Seine plakativen Szenen agitieren für eine bessere Welt, indem sie Jesus, Marx und den Papst zu Verbündeten machen. Auf einem Bild gibt es den großen ideologischen Kehraus. Ein Besen fegt die kapitalistischen Anzug- und Zylinderträger der herrschenden Klasse kurzerhand von der Weltkugel hinab in ein orangerotes Fegefeuer. Costante Pezzani dagegen verwebte feingekläubelte Farbstiftarchitekturen aus Toren, Türmen und Gitterfenstern zu klaustrophoben Realitäten. Er verbrachte Jahrzehnte in der Psychiatrie, bevor er sich in einem Altersheim in Sabbioneta eine Werkstatt einrichten konnte.
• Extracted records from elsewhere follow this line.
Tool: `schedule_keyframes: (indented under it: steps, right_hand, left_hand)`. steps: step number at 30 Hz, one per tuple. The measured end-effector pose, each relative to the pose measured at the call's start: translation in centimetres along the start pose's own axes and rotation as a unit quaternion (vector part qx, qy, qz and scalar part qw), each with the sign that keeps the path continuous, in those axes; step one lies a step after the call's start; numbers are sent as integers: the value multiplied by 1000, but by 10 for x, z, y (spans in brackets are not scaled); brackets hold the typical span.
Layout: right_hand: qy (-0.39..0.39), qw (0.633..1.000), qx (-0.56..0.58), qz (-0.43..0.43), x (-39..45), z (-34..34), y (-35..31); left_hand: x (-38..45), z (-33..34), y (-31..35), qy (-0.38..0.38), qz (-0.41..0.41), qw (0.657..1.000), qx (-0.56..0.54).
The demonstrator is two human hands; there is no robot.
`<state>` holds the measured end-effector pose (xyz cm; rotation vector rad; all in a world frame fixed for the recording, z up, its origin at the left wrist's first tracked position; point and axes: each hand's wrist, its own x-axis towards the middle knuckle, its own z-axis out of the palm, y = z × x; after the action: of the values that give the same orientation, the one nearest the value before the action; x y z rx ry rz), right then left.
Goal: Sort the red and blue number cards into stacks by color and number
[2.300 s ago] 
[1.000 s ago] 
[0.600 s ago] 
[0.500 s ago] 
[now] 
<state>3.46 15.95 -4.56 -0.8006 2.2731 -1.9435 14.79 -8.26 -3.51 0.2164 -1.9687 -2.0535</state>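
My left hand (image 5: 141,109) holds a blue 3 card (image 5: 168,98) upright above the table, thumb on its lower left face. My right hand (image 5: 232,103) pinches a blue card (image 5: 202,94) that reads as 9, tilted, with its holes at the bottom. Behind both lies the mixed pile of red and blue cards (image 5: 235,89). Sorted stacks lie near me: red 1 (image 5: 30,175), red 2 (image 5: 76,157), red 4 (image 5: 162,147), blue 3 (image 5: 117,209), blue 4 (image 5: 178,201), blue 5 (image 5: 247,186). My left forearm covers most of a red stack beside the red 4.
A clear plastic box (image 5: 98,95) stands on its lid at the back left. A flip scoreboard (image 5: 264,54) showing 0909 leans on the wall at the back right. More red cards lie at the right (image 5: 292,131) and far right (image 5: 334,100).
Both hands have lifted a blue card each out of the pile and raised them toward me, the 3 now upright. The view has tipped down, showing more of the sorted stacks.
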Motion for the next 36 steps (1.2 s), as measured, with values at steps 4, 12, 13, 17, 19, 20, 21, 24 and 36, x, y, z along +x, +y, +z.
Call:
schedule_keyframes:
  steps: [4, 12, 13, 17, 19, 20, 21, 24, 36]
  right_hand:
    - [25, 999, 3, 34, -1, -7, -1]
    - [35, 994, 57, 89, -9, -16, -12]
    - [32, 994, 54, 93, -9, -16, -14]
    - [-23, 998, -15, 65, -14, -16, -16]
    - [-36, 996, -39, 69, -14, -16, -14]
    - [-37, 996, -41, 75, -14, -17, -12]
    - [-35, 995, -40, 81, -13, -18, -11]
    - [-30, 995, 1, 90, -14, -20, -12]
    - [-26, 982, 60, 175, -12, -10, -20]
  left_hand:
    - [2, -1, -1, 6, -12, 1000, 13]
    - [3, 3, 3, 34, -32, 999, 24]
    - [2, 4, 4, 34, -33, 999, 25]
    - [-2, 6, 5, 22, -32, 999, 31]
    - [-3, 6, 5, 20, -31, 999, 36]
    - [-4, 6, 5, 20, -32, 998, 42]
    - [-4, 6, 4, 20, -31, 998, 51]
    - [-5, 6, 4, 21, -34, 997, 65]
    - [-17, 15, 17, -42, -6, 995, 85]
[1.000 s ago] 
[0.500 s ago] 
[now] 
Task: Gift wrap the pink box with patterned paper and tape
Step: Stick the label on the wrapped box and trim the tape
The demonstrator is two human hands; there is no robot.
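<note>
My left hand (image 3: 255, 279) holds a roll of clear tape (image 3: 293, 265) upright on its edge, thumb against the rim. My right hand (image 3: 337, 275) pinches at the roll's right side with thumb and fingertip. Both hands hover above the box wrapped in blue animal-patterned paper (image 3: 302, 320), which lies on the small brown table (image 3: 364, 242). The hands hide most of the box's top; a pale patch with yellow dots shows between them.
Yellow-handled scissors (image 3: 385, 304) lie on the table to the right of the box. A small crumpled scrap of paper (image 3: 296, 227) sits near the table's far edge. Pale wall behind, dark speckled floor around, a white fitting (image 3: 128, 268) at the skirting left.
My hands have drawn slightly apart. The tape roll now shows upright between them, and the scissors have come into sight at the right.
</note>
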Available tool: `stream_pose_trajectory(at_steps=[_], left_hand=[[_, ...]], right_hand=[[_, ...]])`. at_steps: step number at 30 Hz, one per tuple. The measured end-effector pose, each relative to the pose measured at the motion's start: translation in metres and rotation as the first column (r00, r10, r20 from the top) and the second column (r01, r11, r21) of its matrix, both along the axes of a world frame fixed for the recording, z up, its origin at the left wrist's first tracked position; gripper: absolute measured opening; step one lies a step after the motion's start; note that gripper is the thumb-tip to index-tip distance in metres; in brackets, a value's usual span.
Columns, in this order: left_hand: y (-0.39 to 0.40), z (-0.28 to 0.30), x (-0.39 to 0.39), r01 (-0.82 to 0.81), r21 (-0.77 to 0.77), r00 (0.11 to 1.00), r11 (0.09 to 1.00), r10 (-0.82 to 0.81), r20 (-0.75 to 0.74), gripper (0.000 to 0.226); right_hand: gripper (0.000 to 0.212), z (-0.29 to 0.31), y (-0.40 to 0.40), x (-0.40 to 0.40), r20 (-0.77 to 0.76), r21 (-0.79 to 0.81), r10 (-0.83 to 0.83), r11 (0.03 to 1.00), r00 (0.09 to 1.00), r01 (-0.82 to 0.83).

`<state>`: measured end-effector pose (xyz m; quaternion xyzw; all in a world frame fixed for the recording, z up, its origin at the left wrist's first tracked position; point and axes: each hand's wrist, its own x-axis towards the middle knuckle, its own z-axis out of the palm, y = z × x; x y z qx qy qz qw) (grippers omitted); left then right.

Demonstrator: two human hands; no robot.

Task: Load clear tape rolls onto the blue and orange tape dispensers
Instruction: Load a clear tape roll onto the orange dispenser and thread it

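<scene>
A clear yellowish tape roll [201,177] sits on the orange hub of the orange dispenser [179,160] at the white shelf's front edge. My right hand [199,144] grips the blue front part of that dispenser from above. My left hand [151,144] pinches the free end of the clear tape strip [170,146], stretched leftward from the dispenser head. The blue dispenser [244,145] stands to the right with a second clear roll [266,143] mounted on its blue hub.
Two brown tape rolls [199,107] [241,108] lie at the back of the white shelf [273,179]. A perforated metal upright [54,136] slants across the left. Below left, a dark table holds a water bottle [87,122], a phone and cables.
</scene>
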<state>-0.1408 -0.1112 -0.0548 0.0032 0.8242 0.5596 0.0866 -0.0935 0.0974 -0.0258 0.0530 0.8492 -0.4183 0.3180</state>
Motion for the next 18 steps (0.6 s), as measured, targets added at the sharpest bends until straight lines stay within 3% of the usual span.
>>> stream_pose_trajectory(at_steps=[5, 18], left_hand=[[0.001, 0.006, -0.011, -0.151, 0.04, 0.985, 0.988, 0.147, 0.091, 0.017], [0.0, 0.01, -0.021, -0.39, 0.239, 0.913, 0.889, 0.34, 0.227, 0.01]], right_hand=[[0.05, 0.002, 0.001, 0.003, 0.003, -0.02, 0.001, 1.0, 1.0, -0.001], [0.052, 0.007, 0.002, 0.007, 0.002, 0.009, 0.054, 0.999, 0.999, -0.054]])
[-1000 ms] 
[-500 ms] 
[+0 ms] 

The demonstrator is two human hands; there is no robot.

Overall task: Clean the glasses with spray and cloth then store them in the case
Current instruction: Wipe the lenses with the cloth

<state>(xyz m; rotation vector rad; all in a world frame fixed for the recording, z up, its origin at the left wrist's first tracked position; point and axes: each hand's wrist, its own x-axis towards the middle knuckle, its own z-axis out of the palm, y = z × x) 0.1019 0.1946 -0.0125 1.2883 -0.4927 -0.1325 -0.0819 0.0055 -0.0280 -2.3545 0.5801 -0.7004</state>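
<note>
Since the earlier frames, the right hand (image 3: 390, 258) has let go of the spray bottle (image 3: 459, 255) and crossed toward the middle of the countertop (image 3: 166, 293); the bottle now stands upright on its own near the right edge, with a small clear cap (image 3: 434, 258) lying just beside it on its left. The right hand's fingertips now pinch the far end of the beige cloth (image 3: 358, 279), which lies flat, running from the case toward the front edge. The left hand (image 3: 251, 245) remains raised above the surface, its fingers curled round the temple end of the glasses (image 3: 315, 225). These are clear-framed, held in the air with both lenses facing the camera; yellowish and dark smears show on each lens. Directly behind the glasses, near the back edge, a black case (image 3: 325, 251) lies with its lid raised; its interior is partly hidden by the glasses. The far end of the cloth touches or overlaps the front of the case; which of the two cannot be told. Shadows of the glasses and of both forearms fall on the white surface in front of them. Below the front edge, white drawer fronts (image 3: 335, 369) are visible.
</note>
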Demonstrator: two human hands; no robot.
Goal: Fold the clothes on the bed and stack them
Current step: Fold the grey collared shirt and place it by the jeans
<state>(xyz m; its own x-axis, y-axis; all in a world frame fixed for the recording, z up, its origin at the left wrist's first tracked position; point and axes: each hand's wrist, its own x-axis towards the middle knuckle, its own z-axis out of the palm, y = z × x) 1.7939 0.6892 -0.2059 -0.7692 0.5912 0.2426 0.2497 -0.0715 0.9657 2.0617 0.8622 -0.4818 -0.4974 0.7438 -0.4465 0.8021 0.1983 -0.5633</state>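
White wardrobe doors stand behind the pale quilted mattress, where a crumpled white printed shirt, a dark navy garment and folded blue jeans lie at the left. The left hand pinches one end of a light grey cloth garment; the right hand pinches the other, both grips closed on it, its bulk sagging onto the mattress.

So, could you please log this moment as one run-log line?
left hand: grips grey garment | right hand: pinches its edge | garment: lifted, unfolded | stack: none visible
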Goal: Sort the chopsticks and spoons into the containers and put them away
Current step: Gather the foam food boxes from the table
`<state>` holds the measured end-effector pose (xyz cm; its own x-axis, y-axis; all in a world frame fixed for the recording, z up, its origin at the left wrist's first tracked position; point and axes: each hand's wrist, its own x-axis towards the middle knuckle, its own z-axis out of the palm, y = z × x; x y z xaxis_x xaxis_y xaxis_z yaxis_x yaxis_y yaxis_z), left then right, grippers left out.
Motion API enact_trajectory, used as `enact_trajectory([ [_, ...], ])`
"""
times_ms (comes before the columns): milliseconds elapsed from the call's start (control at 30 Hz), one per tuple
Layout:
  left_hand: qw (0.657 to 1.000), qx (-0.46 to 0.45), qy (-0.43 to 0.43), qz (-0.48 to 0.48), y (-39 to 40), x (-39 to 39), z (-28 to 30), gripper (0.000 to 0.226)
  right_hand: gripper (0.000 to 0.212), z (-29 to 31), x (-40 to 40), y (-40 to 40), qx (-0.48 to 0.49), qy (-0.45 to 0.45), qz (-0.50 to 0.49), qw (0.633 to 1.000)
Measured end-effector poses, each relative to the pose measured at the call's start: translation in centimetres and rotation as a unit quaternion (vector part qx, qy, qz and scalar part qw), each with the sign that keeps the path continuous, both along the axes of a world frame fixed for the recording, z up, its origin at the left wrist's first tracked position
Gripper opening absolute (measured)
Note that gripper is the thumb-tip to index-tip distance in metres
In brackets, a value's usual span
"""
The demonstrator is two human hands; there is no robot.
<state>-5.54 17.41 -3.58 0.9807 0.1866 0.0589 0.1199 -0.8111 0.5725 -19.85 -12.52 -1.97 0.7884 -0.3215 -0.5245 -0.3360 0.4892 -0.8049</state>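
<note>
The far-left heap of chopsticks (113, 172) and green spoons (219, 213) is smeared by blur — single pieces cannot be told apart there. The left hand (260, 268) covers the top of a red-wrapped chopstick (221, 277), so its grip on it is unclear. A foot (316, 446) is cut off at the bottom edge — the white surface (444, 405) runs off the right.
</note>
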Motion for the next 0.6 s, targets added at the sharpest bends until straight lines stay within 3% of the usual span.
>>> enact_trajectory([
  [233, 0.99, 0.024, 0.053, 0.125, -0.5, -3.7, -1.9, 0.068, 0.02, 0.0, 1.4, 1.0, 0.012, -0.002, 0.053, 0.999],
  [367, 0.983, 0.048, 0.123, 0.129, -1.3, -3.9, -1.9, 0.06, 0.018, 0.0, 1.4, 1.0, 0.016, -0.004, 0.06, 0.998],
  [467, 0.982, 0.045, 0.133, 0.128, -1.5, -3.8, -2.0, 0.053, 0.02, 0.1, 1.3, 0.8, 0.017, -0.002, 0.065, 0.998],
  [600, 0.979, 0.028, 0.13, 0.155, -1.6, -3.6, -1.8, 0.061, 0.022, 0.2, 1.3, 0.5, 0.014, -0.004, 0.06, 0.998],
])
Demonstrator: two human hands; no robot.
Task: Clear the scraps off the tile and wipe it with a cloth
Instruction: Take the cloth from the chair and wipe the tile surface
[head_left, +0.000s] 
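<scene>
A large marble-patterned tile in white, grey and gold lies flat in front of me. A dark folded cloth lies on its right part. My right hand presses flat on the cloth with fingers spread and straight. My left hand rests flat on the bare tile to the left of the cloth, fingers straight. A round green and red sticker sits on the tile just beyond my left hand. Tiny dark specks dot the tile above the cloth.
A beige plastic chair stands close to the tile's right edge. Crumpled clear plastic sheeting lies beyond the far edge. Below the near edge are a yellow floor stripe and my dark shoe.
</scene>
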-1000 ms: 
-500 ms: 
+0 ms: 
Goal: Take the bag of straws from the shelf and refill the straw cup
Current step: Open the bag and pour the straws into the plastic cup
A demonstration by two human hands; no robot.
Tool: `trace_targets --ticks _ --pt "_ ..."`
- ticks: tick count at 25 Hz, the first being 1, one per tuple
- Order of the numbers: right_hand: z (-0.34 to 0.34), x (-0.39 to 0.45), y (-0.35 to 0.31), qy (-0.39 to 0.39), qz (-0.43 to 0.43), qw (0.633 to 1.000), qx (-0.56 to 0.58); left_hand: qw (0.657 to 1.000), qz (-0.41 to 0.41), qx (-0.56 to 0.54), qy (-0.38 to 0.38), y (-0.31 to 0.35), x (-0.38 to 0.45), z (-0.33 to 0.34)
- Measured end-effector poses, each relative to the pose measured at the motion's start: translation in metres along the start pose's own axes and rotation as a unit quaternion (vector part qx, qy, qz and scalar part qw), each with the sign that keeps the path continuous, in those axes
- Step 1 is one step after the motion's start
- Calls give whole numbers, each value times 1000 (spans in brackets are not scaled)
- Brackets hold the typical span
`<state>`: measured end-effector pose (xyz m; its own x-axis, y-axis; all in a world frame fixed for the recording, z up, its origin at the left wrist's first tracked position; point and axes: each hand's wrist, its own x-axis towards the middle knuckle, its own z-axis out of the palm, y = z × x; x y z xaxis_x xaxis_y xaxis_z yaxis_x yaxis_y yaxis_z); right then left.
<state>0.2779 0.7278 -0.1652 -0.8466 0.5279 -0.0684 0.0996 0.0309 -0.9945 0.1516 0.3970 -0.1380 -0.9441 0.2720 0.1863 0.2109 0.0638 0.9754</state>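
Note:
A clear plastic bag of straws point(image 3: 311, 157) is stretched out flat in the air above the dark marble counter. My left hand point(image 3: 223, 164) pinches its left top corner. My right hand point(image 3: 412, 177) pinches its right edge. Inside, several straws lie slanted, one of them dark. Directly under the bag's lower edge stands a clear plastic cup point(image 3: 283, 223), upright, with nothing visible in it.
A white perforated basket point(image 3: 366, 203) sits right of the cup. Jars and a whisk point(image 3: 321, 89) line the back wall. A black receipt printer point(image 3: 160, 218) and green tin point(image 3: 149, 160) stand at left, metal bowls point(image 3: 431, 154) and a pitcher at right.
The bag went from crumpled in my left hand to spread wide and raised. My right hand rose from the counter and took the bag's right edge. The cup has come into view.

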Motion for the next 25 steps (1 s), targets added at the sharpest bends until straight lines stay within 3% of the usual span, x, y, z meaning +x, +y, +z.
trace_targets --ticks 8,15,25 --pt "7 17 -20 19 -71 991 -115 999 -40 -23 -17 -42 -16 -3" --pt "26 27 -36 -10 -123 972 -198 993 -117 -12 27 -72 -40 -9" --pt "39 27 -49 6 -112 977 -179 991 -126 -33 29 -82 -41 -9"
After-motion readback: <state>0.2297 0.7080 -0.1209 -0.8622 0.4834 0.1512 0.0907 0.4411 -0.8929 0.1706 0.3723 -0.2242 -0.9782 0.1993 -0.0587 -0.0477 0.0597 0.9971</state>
Wie in einem Film des italienischen Neorealismo klingt es, wenn Sammler Hassbecker schildert, dass er in einem abgelegenen Bergdorf zuerst mit einer grantigen Ehefrau und deren totem Huhn konfrontiert wurde, bevor ihm der Maler Pellegrino Vignali eine Steinkate mit Hunderten von Bildern öffnete. Mit einem traumwandlerischen Gespür für die Kraft der Linien wiederholen seine Werke, einfältig und eindringlich, die immergleichen Motive: Schlange, Blume, Mann, Frau. Wie man einem Bild Ausdruckskraft gibt, haben diese Künstler auf keiner Akademie gelernt. Dass Bildermachen lebensnotwendig ist, daran lassen ihre Werke keinen Zweifel.

Galerie Parterre, Danziger Str. 101, bis 1. 4.; Mi bis So 13 – 21 Uhr, Do 10 – 22 Uhr. Katalog 20 €.